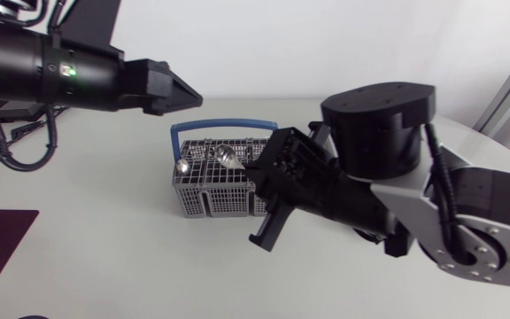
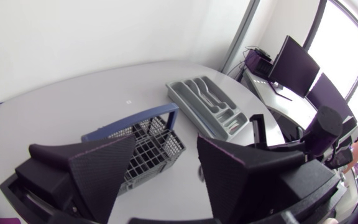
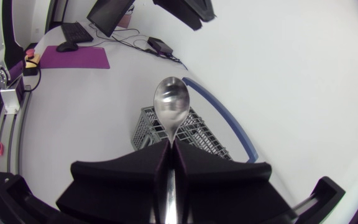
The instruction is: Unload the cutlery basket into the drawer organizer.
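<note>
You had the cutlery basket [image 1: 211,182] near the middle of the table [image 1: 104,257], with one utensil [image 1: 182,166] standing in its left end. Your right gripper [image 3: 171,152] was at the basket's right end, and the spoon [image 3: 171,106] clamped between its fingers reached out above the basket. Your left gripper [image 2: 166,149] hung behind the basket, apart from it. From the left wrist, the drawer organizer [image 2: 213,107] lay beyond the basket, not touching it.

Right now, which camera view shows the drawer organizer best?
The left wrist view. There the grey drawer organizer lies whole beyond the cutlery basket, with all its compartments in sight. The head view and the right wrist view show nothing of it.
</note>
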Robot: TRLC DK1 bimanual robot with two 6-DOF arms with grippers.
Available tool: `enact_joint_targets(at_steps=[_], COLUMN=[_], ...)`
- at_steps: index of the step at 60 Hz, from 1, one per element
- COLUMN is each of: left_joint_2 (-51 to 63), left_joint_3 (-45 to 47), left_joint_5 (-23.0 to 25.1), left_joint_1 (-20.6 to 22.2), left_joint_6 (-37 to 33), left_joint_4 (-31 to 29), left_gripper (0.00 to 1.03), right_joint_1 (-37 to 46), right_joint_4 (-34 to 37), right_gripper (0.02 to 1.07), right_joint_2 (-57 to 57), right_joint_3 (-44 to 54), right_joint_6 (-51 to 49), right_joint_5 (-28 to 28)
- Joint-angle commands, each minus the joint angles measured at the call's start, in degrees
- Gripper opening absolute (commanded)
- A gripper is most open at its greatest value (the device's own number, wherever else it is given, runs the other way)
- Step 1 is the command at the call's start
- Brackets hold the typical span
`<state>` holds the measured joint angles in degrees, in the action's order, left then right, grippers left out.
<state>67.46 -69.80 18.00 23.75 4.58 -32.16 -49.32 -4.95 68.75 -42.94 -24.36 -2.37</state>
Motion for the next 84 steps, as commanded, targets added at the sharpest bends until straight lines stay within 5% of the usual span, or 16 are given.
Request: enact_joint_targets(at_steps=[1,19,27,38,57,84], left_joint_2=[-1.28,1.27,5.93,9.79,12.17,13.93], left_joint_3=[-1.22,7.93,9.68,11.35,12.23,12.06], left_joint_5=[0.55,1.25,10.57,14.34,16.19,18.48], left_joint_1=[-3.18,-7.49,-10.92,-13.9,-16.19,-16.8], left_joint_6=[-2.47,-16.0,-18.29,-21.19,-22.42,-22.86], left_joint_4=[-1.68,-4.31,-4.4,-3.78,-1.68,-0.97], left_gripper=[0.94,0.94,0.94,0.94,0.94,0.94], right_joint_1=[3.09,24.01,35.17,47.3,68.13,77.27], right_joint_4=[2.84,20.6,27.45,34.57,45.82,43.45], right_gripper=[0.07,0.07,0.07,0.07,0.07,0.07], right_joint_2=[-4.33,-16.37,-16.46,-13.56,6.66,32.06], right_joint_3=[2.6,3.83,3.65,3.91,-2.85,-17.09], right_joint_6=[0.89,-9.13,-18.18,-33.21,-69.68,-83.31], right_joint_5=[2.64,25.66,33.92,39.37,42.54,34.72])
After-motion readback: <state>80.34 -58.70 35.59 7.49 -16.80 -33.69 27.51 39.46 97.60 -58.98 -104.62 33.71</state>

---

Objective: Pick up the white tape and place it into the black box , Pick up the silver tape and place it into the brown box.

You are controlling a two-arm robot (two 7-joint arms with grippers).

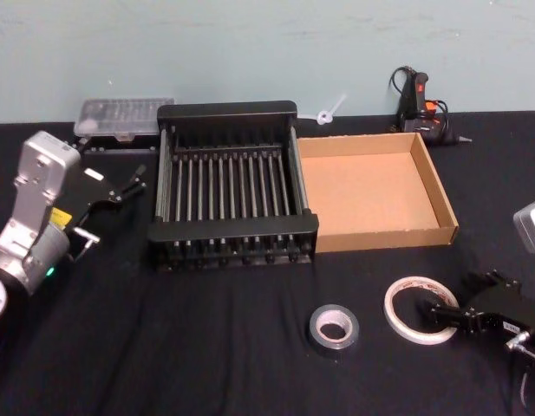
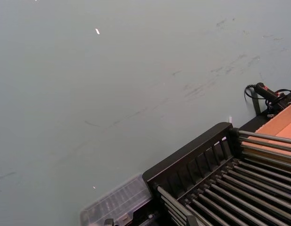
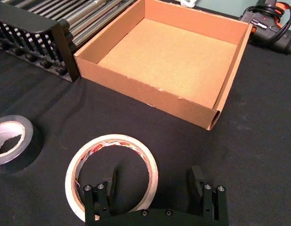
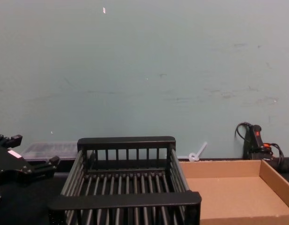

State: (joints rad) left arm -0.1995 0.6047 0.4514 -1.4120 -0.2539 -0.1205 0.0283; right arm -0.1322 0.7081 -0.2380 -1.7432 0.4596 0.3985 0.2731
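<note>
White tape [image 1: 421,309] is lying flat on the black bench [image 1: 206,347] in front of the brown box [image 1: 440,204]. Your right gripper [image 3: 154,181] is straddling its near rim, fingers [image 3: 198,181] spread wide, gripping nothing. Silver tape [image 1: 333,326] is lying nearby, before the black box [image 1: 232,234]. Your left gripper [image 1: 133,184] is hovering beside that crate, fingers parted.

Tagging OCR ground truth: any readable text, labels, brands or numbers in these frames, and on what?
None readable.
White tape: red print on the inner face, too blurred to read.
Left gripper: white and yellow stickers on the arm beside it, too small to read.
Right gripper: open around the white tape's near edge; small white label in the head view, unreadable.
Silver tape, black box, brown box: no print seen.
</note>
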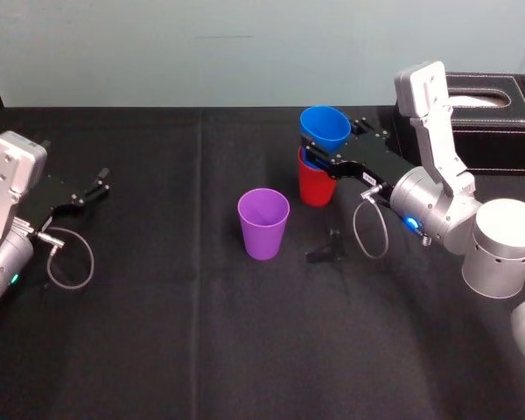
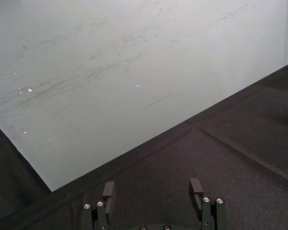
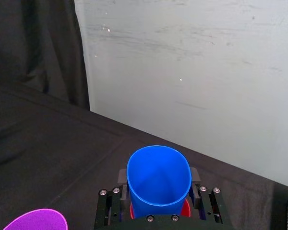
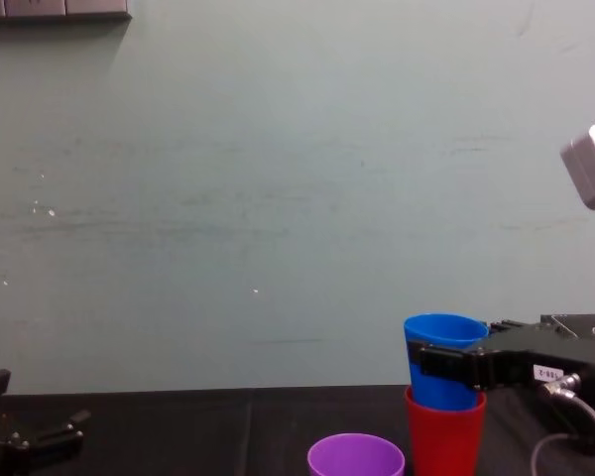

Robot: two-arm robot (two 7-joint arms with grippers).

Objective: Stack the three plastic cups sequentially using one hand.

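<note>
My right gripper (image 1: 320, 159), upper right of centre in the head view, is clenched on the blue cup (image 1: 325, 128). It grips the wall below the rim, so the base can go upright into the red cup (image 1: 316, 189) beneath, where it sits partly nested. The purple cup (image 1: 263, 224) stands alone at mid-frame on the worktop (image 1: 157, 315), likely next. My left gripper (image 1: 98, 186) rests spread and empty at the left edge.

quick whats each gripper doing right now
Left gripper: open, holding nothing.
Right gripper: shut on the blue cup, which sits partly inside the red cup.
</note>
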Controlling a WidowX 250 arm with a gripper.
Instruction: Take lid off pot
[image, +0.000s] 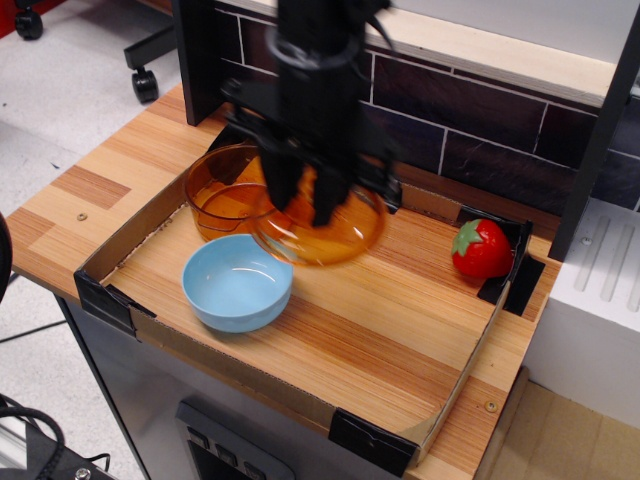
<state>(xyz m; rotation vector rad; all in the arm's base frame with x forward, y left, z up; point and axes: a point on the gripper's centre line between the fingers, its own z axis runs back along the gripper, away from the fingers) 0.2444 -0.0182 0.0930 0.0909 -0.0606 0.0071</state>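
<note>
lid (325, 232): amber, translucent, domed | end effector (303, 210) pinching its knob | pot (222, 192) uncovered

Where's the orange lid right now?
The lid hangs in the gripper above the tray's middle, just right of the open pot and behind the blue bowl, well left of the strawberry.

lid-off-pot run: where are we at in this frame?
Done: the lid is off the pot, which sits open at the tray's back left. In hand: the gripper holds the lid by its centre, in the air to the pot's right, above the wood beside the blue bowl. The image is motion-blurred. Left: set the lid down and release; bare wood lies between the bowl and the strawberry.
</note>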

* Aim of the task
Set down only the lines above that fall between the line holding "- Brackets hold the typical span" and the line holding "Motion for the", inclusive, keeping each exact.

* Solution to this task
- Brackets hold the typical span
`<state>` holds the measured joint angles in degrees, in the action's order, left then right, grippers left out.
<state>67.46 -69.80 18.00 23.75 4.58 -32.16 -49.32 -4.95 68.75 -42.94 -24.36 -2.37</state>
Motion for the next 84 steps, as commanded, targets added at the sharpest bends until straight lines stay within 5% of the usual span, or 16 are given.

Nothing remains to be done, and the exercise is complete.